- ESET finds a bug in a UEFI application that allows malicious actors to bypass UEFI secure boot
- The move gives criminals the ability to deploy bootkits to affected systems.
- Microsoft fixed bug in January 2025 Patch Tuesday update
An unnamed but apparently popular UEFI application was signed with a vulnerable certificate, allowing threat actors to bypass UEFI secure boot and deploy bootkits to target endpoints.
ESET cybersecurity researchers discovered the bug and reported it to the CERT Coordination Center: Microsoft issued a fix in this month’s Patch Tuesday cumulative update, which was released on January 14, 2025, but is recommended to all Windows users to apply the patch as soon as possible. as much as possible.
UEFI Secure Boot is a security feature that ensures that a computer boots using only software trusted by the manufacturer, protecting against malware and unauthorized software at startup. The UEFI application in question is apparently part of “several real-time system recovery software suites,” including those created by Howyar Technologies Inc., Greenware Technologies, Radix Technologies Ltd., SANFONG Inc., Wasay Software Technology Inc., Computer Education System. Inc. and Signal Computer GmbH.
Regarding the findings
It was vulnerable to CVE-2024-7344, a bug caused by using a custom PE loader instead of using the standard and secure UEFI LoadImage and StartImage functions.
All UEFI systems with Microsoft’s third-party UEFI signing enabled were said to be affected.
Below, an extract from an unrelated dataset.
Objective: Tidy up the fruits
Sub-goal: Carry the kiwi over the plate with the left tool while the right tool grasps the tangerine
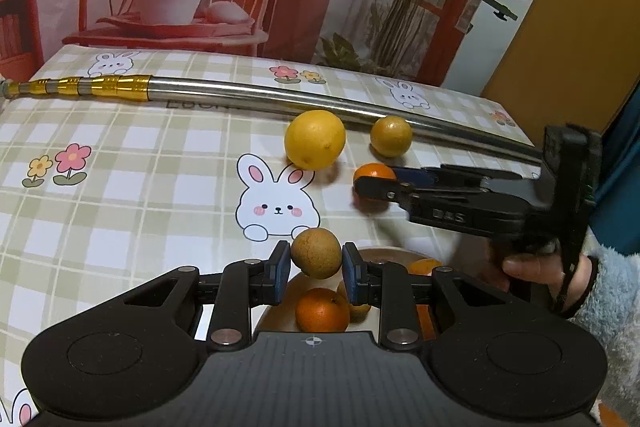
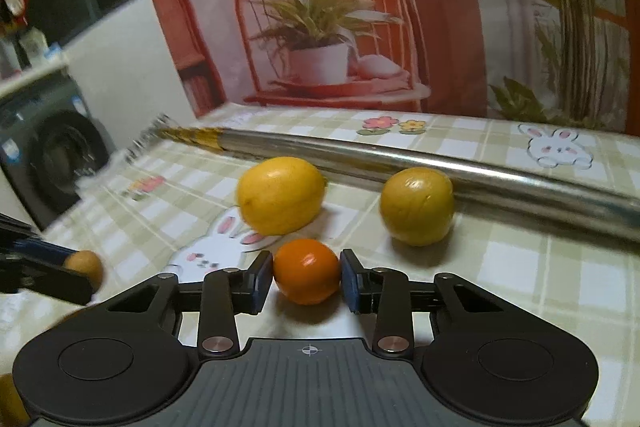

The bug can cause “untrusted code execution during system startup, allowing potential attackers to easily deploy malicious UEFI boot kits” even on protected devices.
“The number of UEFI vulnerabilities discovered in recent years and the failures to patch them or revoke vulnerable binaries within a reasonable period of time shows that even a feature as essential as UEFI Secure Boot should not be considered an impenetrable barrier,” says ESET researcher Martin Smolár. , who discovered the vulnerability.
“However, what concerns us most regarding the vulnerability is not the time it took to fix and revoke the binary, which was quite good compared to similar cases, but the fact that this is not the first time something so obvious An insecure signed UEFI binary has been discovered. “This raises questions about how common the use of such insecure techniques is among third-party UEFI software vendors and how many other similar, obscure but signed bootloaders might exist.”
ESET also emphasized that the list of vulnerable devices extends beyond those with the affected recovery software installed, as criminals can bring their own copy of the vulnerable binary to any UEFI system with Microsoft’s third-party UEFI certificate registered.